→ What is needed
From the line that contains "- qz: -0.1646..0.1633" through the line that contains "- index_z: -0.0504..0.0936", output every line of the listing below exactly and leave out all the rest.

→ Source material
<<<<
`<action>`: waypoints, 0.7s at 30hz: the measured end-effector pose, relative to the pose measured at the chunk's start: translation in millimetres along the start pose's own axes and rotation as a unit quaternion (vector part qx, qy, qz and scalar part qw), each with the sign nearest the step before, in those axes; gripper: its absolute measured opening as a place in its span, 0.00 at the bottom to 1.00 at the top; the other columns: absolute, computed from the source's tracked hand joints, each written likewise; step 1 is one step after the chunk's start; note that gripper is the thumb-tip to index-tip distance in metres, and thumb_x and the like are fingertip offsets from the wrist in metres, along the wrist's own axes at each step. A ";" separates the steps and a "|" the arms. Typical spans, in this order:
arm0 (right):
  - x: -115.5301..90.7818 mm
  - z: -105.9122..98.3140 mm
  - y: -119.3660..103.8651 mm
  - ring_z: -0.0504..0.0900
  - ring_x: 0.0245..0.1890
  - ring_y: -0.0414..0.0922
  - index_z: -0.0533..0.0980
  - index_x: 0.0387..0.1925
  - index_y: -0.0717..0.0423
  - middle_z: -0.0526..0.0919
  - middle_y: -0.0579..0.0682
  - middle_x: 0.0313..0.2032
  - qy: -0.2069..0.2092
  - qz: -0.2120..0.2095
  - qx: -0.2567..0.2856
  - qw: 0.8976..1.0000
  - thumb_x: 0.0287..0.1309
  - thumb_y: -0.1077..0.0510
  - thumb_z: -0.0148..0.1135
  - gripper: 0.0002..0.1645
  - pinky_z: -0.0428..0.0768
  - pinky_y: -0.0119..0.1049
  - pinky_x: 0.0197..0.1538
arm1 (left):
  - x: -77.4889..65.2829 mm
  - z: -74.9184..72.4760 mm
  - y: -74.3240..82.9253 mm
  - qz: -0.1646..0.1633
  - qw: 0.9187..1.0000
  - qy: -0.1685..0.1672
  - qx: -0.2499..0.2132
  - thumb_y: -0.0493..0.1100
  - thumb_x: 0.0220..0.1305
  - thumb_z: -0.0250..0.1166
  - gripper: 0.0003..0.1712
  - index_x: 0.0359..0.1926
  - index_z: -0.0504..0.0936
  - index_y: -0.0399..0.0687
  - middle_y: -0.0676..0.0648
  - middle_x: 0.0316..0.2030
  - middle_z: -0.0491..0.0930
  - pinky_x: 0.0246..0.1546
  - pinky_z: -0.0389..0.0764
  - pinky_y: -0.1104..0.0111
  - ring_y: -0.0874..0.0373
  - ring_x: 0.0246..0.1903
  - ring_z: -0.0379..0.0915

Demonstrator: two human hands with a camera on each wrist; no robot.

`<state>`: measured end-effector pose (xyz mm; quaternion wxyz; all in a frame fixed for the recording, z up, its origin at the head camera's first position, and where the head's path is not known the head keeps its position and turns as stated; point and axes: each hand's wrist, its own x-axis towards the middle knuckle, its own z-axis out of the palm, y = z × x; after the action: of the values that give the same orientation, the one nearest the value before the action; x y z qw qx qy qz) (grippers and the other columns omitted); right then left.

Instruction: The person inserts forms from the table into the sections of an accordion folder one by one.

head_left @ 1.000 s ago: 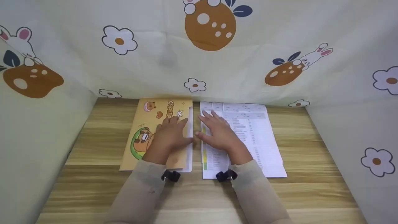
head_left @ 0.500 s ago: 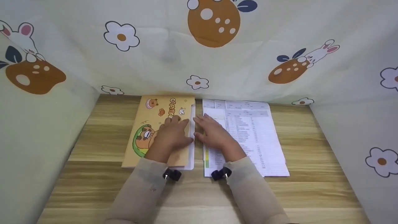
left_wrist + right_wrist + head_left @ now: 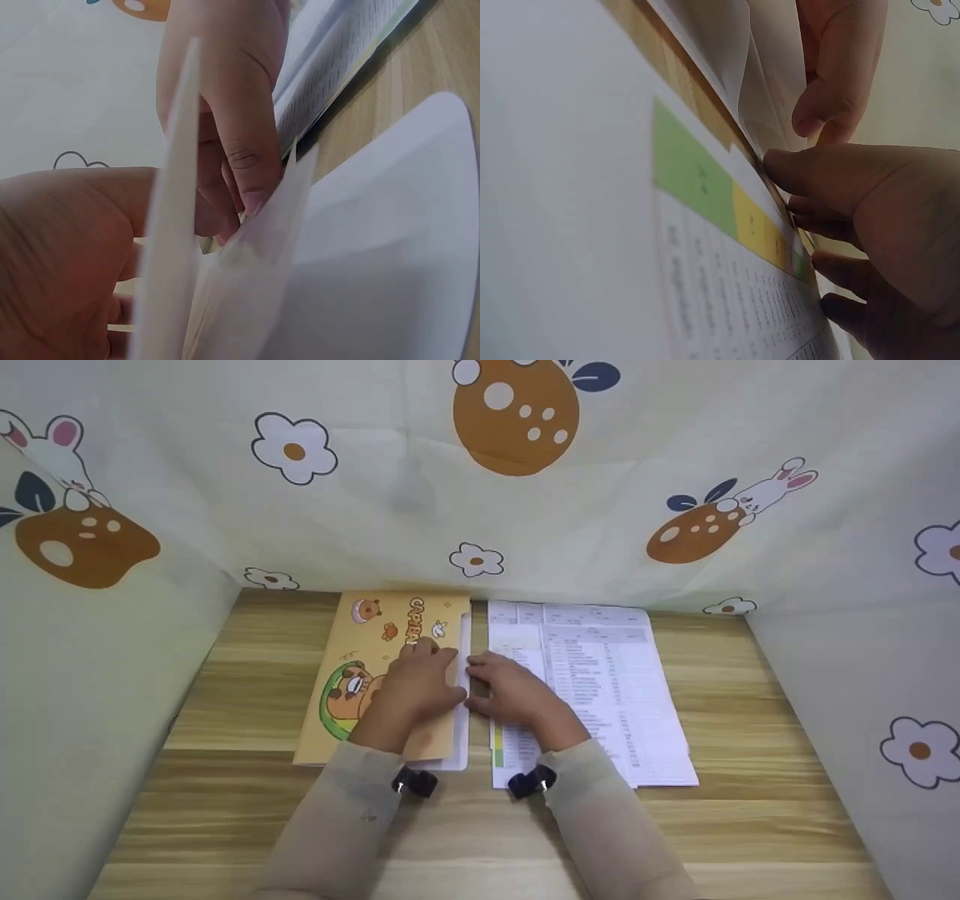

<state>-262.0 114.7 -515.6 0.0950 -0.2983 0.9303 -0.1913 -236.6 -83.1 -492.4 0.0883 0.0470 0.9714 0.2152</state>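
A tan folder (image 3: 379, 626) with capybara drawings lies on the table, its cover raised along the right side. My left hand (image 3: 420, 679) holds that cover, fingers on top and thumb at the underside, as the left wrist view shows. Thin see-through inner leaves (image 3: 259, 262) stand up beside the white back sheet (image 3: 382, 247). My right hand (image 3: 514, 690) reaches across from the right. Its thumb and loosely bent fingers are spread, with fingertips right at the edge of these leaves. Below its wrist lies a stack of printed sheets (image 3: 637, 697) with green and yellow marks.
The wood-grain table (image 3: 720, 697) is bordered by a patterned cloth (image 3: 360, 517) at the back and both sides. A narrow strip of table separates folder from sheets. A black strap device (image 3: 415, 781) sits on each wrist.
My right hand has moved left and towards me, off the upper part of the sheets to the folder's right edge. The left hand stays at the cover, fingers a little more bent.
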 end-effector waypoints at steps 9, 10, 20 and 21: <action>0.3 1.6 -0.6 0.64 0.82 0.51 0.74 0.74 0.54 0.70 0.49 0.79 -0.008 0.002 0.000 1.000 0.63 0.40 0.73 0.43 0.60 0.46 0.85 | 2.1 -0.3 0.1 0.006 1.000 0.015 -0.019 0.61 0.61 0.67 0.40 0.75 0.75 0.68 0.44 0.72 0.66 0.63 0.74 0.42 0.41 0.66 0.64; 0.4 2.0 -0.6 0.65 0.82 0.51 0.74 0.74 0.54 0.70 0.49 0.79 -0.008 0.003 -0.002 1.000 0.63 0.40 0.73 0.44 0.60 0.46 0.84 | 2.2 -0.5 0.1 0.006 1.000 0.016 -0.020 0.60 0.61 0.67 0.39 0.75 0.76 0.69 0.44 0.71 0.67 0.62 0.74 0.43 0.41 0.65 0.64; 0.2 2.7 1.0 0.70 0.79 0.51 0.73 0.76 0.52 0.71 0.49 0.78 -0.004 0.005 -0.006 1.000 0.63 0.39 0.73 0.45 0.65 0.46 0.82 | 7.5 -4.6 0.8 0.021 0.999 0.022 -0.027 0.60 0.62 0.66 0.31 0.67 0.83 0.66 0.43 0.72 0.66 0.63 0.72 0.43 0.40 0.65 0.63; 0.1 2.4 1.0 0.70 0.79 0.51 0.72 0.76 0.52 0.71 0.49 0.78 -0.004 0.006 -0.005 1.000 0.63 0.39 0.73 0.45 0.65 0.46 0.82 | 8.3 -5.5 0.9 0.022 0.999 0.020 -0.027 0.60 0.62 0.66 0.31 0.67 0.83 0.65 0.43 0.72 0.66 0.62 0.73 0.43 0.40 0.65 0.63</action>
<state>-261.9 114.7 -518.2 0.0982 -0.2944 0.9325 -0.1849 -245.8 -83.5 -488.3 0.0648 0.0617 0.9657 0.2437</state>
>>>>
→ Response area
  - qz: -0.1646..0.1633
  - qw: 0.9187..1.0000
  - qy: -0.1685..0.1672
  - qx: -0.2499..0.2132
  - thumb_y: -0.0493..0.1100
  - thumb_x: 0.0220..0.1305
  - thumb_z: -0.0250..0.1166
  - gripper: 0.0003..0.1712
  - index_x: 0.0359..0.1926
  - index_z: -0.0504..0.0936

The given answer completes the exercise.